Législatives à Maurice : victoire totale de l’opposition.
13 novembre, par
« La population a choisi une autre équipe. Je lui souhaite bonne chance ». C’est par ces mots que le premier ministre, Pravind Kumar Jugnauth a concédé sa défaite aux législatives tenues ce week-end.
L’ampleur de la défaite est sans appel : 60/0. Par un système correctif de best-loser, les perdant aura quand même une représentation. Il serait intéressant de suivre les explications des Mauriciens sur un tel raz-de-marée.
En attendant, voici 3 leçons :
1) On ne gagne pas sur un bilan.
Le gouvernement sortant avait misé sur une bonne croissance économique de 6,9% pour valider les 5 années au pouvoir, en partie générées par les investissements dans les infrastructures routières et ferroviaires. Les Réunionnais qui voyagent à Maurice font l’éloge du tramway flambant neuf. Avant le scrutin, le pouvoir avait procédé à l’inauguration du port et de l’aérodrome de Agalega construits par l’Inde ainsi que le baptême du navire Peros Banhos commandé en Chine ; le premier ministre avait beaucoup communiqué sur le processus de rétrocession de l’archipel des Chagos. Le bilan social reposait sur l’augmentation des salaires qui est passée de 9 000 Rs, en 2018, à 20 000, en 2024, et l’annonce de créer un Fonds d’un milliard de roupies.
2) Les imprévus
Les inondations spectaculaires ont beaucoup affecté l’autorité du gouvernement et ses capacités d’anticiper les crises climatiques. En fin de campagne, un internaute a mis en ligne des conversations mettant en cause le premier ministre. Le gouvernement a réagi par la fermeture des réseaux sociaux jusqu’aux élections. Quelques jours après, il s’est ravisé. Le mal était fait. A ce moment-là, il était clair que l’opposition allait bénéficier de la gaffe monumentale.
3) Les réalités.
Les Mauriciens discutent beaucoup de la vie chère et du pouvoir d’achat. Le discours est simple : 2 salaires sont insuffisants dans le ménage alors qu’avant un seul revenu faisait vivre une famille nombreuse.
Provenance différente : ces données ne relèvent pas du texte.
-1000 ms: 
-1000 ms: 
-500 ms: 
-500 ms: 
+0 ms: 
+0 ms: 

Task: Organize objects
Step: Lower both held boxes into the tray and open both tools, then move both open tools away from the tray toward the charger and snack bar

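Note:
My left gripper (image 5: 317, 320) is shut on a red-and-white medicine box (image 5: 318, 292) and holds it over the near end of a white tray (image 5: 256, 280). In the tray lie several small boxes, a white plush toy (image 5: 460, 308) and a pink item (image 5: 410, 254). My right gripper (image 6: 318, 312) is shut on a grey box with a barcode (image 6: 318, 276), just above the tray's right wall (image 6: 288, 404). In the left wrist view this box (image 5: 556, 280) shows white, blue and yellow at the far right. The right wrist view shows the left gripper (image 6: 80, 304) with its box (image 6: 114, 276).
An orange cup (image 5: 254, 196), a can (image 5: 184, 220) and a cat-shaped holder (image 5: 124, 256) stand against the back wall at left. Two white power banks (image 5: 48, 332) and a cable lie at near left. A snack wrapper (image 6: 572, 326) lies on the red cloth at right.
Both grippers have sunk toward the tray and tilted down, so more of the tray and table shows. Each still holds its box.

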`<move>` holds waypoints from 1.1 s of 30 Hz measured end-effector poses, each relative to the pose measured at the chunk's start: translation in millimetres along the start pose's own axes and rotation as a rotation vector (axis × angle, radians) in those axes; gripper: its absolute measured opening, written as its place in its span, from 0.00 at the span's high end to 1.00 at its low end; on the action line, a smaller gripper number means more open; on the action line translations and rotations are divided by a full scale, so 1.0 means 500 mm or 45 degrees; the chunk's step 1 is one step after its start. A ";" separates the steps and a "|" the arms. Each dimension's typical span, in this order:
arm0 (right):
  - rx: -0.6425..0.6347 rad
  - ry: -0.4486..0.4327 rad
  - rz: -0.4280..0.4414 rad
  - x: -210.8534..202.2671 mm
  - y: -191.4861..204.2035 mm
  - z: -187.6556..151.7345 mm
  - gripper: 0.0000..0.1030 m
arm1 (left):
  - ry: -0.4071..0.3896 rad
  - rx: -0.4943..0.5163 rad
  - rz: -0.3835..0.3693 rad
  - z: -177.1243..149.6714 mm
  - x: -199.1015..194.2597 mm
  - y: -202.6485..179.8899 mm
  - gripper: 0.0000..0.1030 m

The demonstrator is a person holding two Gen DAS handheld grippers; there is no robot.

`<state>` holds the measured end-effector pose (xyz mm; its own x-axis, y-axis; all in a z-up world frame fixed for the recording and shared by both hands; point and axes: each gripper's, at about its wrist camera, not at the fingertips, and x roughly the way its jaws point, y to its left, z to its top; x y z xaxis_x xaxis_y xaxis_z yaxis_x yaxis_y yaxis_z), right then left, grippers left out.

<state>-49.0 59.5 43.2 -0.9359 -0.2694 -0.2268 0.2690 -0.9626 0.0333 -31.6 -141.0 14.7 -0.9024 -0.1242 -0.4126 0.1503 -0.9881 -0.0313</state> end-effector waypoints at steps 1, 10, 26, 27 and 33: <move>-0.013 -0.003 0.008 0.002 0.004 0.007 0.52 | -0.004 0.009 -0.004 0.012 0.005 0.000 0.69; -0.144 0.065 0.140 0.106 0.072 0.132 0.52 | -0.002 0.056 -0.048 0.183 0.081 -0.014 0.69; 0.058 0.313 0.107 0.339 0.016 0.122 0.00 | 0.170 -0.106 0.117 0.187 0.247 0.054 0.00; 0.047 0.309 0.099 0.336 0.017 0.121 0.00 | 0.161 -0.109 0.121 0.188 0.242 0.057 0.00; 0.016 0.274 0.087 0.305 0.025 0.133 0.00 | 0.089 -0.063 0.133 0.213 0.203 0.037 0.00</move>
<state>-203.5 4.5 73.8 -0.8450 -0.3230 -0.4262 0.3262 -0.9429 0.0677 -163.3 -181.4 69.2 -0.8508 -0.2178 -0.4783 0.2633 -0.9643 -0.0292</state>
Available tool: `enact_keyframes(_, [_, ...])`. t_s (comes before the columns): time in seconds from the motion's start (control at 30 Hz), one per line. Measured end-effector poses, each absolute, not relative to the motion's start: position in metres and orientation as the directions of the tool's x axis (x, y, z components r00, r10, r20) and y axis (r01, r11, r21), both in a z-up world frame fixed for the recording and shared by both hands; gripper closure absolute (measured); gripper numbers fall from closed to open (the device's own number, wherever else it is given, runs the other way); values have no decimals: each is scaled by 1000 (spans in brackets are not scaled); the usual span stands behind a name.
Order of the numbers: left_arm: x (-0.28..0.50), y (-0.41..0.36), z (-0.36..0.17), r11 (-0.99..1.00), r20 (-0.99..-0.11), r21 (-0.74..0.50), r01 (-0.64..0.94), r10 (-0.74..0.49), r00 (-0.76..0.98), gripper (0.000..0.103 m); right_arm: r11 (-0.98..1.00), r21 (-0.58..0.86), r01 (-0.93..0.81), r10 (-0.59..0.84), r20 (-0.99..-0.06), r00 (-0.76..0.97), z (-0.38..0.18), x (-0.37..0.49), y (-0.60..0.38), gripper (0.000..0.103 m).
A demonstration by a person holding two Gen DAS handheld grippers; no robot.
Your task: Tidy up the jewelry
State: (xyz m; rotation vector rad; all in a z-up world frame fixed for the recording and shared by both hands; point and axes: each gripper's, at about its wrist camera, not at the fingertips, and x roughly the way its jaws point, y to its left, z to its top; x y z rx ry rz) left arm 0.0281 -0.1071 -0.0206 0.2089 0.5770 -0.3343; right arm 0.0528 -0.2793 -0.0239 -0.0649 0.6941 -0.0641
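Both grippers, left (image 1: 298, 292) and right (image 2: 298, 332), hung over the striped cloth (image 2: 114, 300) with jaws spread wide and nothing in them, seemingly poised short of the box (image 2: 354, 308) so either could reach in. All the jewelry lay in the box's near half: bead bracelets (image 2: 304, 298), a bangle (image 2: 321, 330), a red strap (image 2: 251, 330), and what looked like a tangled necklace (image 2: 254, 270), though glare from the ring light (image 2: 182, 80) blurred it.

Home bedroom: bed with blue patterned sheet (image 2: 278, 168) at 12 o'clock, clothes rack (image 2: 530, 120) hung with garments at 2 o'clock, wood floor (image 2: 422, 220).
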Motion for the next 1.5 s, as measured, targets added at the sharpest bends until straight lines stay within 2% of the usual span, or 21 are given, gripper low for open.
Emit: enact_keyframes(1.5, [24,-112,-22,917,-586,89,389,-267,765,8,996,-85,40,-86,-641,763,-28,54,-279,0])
L’équipe sortante avait avancé l’idée d’un fonds de compensation. Mais la mesure n’aurait pas pu stopper l’augmentation des prix. Les 2 camps ont des points de vue contrastés sur cette question.
4) Une nouvelle équipe.
L’économiste Rajeev Hasnah a travaillé sur le programme économique de l’Alliance qui sera au pouvoir. Il déclare : « On entend souvent le gouvernement sortant se targuer d’avoir augmenté le salaire minimum de Rs 9 000 en 2018 à Rs 20 000 (revenu minimum garanti) en 2024. Cela constitue un aveu de taille que sa philosophie économique aura été un échec car il est d’accord que pour pouvoir avoir le même niveau de vie, il a dû plus que doubler le salaire minimum en si peu de temps. Et il vient promettre Rs 25 000 dans son prochain mandat s’il est réélu. Si on peut acheter la même quantité d’articles de consommation ou moins avec Rs 20 000 ou Rs 25 000 qu’avec les Rs 9 000 initiales, à quoi cela sert alors d’avoir plus de billets dévalués ? Les Mauriciens ont bien compris leur jeu d’illusionniste monétaire ! » Il estime qu’il faudra plusieurs générations pour corriger les conséquences de la dévaluation de la roupie.
L’argument est juste. Des générations d’individus portent les conséquences des dirigeants politiques. Cela est aussi vrai pour Ramgoolam qui a déjà présidé aux destinées du pays. Ironie de l’histoire, le rentrant comme le sortant sont héritiers directs du drame Chagossien. Leurs pères étaient unis pour obtenir l’indépendance de Maurice, aux conditions fixées par les Anglais.